- Your task
Your task is to reproduce exactly the lines that run from the beginning of the data through the line where "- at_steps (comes" appears.

- Supplied data

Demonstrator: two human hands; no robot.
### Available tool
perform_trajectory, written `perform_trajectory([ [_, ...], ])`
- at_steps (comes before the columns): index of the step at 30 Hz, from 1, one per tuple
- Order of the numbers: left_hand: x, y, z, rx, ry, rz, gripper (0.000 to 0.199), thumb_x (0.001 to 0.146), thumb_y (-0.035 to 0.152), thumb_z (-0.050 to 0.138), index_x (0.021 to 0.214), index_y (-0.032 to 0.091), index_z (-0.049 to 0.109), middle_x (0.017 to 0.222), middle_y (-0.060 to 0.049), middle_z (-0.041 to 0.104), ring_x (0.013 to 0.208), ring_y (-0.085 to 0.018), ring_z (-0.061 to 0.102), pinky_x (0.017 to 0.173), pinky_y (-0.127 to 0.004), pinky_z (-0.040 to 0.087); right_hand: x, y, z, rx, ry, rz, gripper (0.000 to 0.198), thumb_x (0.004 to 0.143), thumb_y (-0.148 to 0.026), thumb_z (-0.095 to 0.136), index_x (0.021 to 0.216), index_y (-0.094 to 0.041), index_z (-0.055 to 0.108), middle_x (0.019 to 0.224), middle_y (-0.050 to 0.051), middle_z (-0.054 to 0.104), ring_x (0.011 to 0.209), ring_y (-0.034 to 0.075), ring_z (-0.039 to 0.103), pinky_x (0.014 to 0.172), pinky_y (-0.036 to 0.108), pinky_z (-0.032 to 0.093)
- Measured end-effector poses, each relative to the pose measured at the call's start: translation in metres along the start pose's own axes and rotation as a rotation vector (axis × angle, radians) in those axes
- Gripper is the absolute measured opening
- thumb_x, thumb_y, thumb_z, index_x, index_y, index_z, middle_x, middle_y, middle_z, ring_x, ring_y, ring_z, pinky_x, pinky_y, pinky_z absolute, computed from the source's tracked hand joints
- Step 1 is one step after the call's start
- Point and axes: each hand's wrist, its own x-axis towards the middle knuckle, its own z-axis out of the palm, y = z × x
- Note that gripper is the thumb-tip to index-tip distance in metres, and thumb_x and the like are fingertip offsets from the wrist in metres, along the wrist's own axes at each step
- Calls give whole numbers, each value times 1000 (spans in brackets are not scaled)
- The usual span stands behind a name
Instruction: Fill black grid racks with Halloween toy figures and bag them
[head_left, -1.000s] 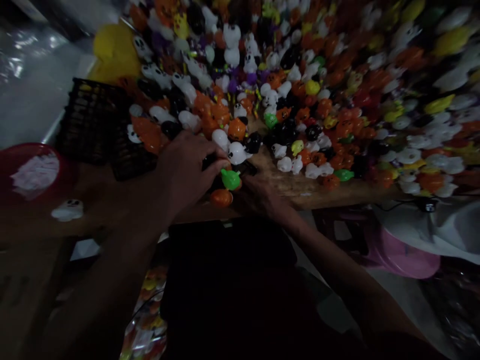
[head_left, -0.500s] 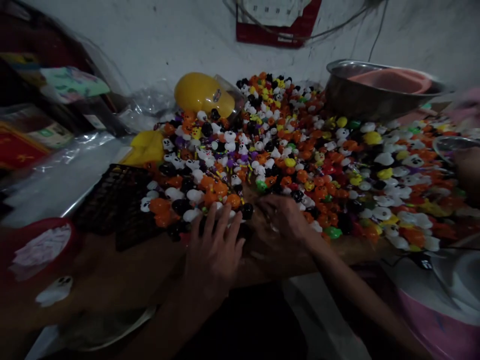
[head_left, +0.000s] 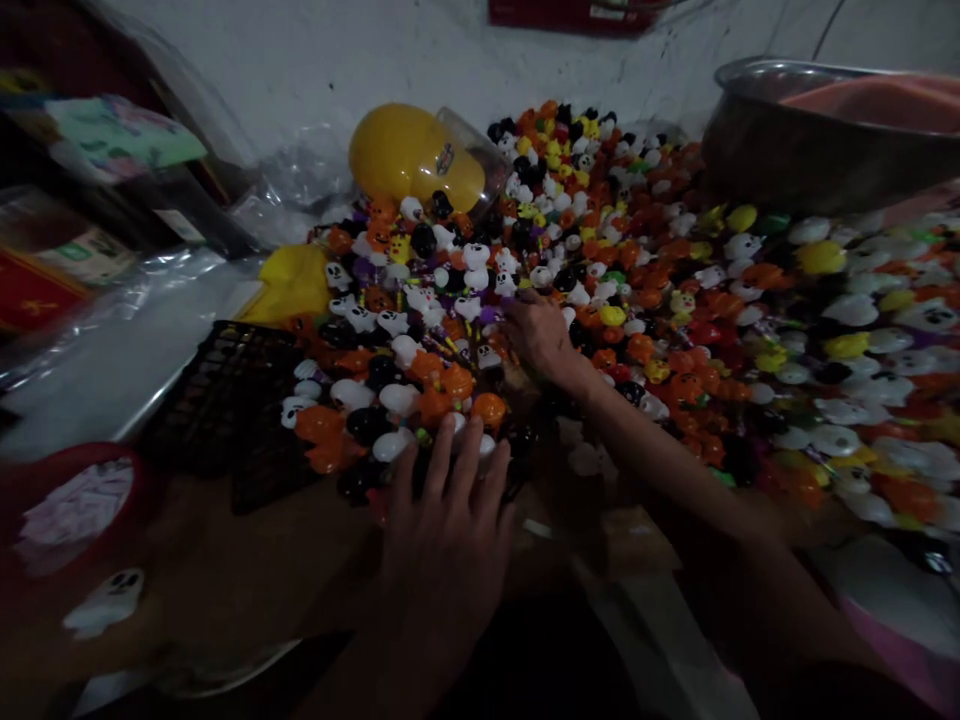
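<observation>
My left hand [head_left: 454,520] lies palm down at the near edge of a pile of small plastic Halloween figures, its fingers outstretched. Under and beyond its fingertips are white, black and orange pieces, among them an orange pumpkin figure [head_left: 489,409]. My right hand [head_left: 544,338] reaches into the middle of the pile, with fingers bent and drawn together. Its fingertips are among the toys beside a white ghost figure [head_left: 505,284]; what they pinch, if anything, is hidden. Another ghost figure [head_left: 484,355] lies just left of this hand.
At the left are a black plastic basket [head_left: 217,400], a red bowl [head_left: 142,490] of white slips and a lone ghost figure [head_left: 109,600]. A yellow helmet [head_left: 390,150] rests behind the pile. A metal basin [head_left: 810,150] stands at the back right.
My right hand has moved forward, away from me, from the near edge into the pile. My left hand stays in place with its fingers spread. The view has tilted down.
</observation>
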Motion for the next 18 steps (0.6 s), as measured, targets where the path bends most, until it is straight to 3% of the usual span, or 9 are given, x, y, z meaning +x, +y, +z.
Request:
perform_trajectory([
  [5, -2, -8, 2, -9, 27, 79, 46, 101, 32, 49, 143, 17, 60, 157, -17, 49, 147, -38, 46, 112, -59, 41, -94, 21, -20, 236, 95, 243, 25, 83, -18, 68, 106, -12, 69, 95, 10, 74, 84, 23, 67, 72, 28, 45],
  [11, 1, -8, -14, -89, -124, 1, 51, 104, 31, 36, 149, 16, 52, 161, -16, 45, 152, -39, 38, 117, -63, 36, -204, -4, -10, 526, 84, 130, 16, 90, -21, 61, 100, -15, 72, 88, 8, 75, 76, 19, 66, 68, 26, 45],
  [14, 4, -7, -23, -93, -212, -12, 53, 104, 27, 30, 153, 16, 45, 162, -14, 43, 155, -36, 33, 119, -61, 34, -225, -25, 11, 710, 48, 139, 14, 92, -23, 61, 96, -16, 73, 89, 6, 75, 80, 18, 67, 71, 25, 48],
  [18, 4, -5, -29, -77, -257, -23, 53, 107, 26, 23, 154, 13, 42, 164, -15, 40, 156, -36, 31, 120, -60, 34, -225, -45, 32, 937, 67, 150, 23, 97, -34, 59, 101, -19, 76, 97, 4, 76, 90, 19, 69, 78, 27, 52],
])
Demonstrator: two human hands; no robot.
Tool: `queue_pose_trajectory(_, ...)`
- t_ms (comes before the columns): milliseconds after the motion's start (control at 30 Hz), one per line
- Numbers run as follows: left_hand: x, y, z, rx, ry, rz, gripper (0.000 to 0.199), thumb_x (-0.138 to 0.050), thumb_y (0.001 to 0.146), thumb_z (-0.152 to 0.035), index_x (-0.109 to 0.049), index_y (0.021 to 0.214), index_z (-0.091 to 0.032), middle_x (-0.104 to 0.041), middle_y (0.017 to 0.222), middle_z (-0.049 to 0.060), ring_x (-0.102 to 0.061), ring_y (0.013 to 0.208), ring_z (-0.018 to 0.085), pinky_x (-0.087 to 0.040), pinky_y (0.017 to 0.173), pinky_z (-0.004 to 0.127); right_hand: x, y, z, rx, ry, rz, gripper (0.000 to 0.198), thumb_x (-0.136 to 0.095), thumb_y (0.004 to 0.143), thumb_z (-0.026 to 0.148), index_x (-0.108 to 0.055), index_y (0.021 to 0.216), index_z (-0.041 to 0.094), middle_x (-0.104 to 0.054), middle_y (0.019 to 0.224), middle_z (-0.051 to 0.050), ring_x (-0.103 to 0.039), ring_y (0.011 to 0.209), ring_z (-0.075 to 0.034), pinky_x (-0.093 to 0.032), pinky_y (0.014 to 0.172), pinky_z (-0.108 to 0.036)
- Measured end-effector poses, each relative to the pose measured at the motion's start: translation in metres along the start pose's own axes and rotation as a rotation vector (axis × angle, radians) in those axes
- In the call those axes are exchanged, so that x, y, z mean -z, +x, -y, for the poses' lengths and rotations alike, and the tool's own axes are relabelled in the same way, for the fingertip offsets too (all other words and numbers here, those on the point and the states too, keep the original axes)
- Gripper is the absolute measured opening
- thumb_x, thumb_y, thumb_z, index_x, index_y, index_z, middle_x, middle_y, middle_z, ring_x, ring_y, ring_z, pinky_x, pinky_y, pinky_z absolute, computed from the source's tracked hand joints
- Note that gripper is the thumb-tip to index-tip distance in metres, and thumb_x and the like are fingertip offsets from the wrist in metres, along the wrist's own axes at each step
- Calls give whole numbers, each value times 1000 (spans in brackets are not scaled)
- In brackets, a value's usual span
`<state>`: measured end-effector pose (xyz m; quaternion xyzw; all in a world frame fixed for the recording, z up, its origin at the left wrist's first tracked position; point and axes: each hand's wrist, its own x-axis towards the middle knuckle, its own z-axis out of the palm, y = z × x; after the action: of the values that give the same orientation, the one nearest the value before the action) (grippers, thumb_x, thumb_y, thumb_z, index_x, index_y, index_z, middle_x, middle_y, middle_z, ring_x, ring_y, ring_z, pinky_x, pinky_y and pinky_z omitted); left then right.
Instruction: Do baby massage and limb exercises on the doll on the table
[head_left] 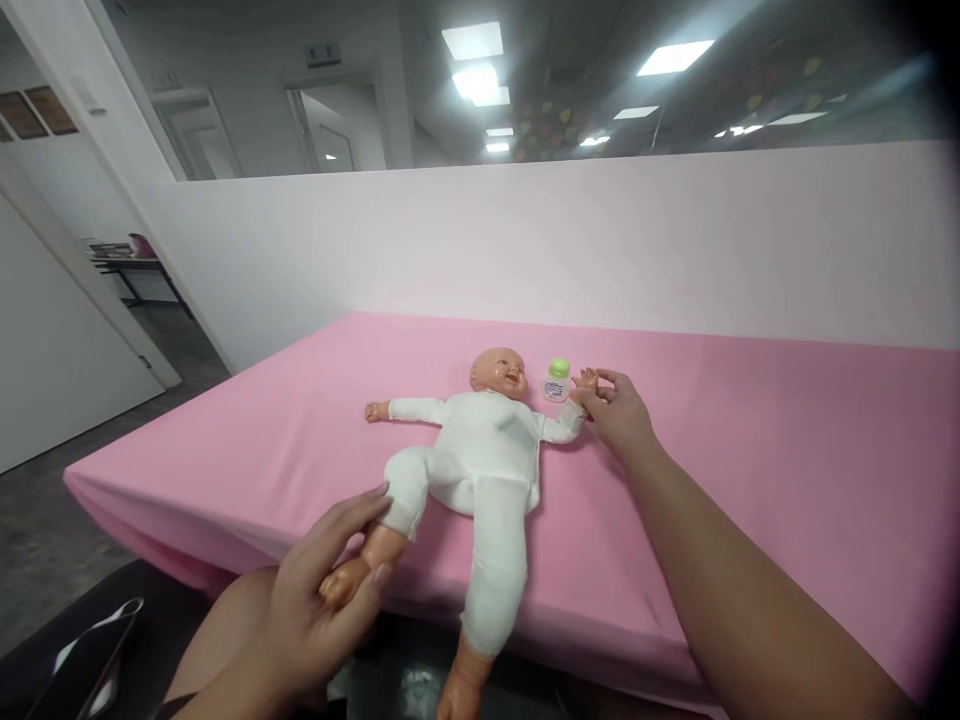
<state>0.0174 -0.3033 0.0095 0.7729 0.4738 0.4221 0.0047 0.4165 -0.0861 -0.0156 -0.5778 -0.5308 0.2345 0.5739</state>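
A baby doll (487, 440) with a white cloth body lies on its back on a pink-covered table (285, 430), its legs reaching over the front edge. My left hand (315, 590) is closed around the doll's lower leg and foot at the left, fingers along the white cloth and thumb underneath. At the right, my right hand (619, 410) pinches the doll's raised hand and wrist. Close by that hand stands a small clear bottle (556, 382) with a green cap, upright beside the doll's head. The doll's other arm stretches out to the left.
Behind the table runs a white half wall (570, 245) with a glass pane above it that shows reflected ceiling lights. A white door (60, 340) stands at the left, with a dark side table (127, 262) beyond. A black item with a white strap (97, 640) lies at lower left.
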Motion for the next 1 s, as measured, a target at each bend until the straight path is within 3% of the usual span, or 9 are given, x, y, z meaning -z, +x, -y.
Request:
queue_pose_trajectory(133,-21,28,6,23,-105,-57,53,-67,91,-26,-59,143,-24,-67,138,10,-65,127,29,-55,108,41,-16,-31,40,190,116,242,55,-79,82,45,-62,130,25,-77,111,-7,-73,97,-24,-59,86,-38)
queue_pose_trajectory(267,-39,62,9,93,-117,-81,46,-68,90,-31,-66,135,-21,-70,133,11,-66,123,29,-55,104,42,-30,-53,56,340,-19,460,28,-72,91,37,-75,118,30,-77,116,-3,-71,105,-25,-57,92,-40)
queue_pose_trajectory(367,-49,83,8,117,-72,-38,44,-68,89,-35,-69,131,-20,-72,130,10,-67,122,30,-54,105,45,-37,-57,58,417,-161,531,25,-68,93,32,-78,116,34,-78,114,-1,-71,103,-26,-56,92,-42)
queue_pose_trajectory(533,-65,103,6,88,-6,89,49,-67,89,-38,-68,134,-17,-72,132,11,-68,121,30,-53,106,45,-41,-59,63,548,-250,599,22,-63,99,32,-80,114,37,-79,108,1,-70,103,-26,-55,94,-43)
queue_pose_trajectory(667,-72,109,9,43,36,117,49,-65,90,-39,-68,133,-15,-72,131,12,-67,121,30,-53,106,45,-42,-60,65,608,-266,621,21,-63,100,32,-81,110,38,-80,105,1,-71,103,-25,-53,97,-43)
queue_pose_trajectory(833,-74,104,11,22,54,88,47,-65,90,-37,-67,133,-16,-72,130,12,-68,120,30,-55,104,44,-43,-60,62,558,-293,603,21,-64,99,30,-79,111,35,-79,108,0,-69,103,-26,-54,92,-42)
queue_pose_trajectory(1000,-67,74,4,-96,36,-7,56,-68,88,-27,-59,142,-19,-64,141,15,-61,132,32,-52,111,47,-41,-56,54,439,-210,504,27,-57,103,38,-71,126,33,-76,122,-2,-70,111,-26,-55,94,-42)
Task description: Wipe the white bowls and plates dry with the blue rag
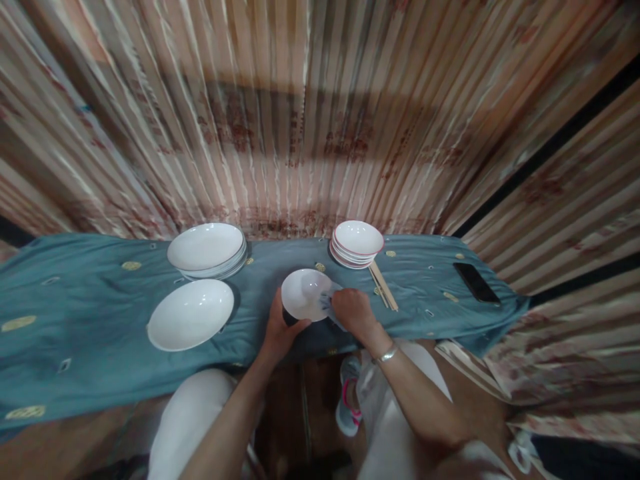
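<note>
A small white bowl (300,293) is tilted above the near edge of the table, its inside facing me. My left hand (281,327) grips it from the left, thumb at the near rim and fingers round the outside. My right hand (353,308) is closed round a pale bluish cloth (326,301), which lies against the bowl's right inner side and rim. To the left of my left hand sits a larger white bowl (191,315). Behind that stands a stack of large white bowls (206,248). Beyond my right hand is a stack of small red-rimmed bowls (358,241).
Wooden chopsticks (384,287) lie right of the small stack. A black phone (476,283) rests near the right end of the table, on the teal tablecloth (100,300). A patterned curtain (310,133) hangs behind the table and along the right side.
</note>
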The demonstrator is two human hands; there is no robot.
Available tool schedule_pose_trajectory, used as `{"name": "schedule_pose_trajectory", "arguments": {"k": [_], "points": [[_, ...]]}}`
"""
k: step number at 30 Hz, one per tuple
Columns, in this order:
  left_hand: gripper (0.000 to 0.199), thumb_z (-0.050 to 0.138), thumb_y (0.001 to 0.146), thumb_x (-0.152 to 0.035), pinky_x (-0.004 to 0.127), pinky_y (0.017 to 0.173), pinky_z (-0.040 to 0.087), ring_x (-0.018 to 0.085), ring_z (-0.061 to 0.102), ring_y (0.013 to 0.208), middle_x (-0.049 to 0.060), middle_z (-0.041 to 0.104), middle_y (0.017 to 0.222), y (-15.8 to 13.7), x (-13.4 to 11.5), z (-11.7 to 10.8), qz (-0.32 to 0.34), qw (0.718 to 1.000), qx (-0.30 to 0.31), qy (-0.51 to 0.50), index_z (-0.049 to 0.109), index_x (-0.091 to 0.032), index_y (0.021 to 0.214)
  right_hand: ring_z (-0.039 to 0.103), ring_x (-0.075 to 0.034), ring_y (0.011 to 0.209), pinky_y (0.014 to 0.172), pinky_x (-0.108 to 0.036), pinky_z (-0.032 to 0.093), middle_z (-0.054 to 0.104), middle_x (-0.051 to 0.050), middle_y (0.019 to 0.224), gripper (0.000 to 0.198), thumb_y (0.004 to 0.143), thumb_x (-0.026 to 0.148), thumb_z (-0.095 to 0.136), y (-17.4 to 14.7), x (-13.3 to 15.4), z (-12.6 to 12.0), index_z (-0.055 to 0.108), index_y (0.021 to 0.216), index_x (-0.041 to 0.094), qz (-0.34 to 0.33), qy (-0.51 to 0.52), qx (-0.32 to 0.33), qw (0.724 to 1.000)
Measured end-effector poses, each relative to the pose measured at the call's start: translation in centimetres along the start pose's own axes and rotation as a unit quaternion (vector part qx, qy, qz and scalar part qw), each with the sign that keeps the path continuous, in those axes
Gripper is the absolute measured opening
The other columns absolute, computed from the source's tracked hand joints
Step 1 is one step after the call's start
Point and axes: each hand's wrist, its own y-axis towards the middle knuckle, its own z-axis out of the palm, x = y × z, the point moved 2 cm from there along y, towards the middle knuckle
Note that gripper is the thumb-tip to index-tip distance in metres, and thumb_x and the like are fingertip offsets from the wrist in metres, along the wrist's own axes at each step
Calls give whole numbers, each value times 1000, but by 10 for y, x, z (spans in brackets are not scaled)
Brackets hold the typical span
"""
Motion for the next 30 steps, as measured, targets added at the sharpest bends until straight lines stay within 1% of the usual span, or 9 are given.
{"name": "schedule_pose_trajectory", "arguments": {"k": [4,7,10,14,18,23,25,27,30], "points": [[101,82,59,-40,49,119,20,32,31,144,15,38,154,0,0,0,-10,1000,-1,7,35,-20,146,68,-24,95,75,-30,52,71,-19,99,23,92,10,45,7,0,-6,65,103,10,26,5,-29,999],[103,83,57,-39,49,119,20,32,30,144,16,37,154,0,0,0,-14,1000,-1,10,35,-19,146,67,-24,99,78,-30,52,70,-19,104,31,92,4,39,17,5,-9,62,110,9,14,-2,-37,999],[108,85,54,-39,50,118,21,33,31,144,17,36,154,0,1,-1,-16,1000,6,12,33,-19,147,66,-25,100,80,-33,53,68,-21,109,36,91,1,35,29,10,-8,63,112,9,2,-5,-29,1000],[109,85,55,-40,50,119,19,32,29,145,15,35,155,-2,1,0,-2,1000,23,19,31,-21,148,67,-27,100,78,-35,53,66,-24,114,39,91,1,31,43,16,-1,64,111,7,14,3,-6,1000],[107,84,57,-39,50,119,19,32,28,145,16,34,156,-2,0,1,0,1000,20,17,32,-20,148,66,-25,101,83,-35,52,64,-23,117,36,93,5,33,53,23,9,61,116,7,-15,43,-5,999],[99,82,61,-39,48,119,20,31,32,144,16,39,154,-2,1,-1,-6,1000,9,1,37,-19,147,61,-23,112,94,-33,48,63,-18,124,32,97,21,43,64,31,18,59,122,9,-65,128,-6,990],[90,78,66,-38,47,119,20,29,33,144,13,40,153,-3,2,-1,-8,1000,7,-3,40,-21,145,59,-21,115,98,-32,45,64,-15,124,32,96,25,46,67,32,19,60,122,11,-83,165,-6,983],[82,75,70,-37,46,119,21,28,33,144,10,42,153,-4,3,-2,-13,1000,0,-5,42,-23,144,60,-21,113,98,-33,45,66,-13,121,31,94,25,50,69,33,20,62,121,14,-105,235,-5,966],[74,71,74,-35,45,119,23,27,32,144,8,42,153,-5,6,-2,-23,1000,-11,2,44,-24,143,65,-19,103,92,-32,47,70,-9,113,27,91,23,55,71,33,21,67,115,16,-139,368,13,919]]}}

- Result of the exercise
Demonstrator: two human hands; no robot.
### Available tool
perform_trajectory, written `perform_trajectory([ [_, ...], ])`
- at_steps (comes before the columns): index of the step at 30 Hz, from 1, one per tuple

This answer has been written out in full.